South Park, the long-running satirical cartoon on Comedy Central, might be known for its potty-mouthed protagonists — schoolkids in a fictional town of Colorado who are big fans of Casa Bonita — but there's a sweetness at its heart.
Now that the bankruptcy judge has signed off on the sale of Casa Bonita to South Park creators and Colorado natives Trey Parker and Matt Stone for $3.1 million (and an unknown amount for intellectual property rights), some of their plans are going public. And they look not only smart, but kind of sweet, too.

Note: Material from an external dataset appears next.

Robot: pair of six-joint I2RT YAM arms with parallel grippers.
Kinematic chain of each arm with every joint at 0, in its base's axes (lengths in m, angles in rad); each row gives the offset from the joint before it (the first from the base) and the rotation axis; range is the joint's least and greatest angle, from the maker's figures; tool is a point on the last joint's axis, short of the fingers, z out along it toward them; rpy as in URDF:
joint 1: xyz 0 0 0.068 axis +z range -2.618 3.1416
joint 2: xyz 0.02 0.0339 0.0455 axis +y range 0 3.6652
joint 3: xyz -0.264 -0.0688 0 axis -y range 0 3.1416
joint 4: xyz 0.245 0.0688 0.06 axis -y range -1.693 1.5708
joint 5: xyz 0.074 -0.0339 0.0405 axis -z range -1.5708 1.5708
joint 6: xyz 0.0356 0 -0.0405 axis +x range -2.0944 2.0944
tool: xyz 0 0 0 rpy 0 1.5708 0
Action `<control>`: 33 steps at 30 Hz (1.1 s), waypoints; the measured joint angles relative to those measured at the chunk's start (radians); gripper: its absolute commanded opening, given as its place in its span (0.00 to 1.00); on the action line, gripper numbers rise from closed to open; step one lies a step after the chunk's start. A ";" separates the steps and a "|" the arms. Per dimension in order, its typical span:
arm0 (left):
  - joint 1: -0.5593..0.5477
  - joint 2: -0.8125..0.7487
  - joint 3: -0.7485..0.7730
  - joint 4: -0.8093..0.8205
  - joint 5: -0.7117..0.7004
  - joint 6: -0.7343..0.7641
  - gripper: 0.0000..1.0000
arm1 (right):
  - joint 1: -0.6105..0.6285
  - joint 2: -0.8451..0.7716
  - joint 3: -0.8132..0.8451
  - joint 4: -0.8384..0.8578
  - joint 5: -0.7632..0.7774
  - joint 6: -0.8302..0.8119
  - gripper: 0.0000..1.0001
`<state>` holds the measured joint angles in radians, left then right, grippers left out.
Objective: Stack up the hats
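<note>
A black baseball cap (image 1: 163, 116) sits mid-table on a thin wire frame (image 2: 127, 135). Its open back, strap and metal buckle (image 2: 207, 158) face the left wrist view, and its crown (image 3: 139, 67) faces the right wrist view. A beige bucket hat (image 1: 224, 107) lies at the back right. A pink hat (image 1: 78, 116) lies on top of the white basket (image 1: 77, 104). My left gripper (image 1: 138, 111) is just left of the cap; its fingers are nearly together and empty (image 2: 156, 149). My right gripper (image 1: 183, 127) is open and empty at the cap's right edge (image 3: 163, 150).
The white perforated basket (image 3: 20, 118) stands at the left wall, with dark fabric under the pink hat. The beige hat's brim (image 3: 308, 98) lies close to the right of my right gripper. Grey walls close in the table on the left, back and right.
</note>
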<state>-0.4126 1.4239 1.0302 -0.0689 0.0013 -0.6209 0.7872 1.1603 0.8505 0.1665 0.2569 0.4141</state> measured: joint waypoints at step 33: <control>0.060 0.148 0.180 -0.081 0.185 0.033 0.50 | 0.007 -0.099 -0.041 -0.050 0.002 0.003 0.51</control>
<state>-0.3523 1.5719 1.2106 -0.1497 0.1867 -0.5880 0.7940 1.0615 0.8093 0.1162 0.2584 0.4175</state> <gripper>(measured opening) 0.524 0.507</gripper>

On November 16, the team announced that restaurateur Dana Rodriguez has signed on as executive chef and culinary partner. The popular and generous Denver chef — whose life story would make a script of its own — has already been in the kitchen, analyzing the equipment updates needed at the pink entertainment palace that opened at 6715 West Colfax Avenue in Lakewood back in 1974.
Robert Wheaton, who bought Casa Bonita from founder Bill Waugh, had closed the restaurant in March 2020 as the pandemic hit; the dining area never reopened. Earlier this year, even as Wheaton's Summit Family Restaurants filed for bankruptcy protection in April, Casa Bonita began offering free tours of the empty restaurant.
Those tours stopped as the sale was finalized, and the South Park crew got busy. But the employees who'd been overseeing Casa Bonita during the quiet pandemic months and leading the tours aren't out in the cold. In a move as smart as the hiring of Rodriguez (but far quieter), Stone, Parker and company are keeping fifty-plus current Casa Bonita team members employed until the restaurant reopens, probably sometime next summer.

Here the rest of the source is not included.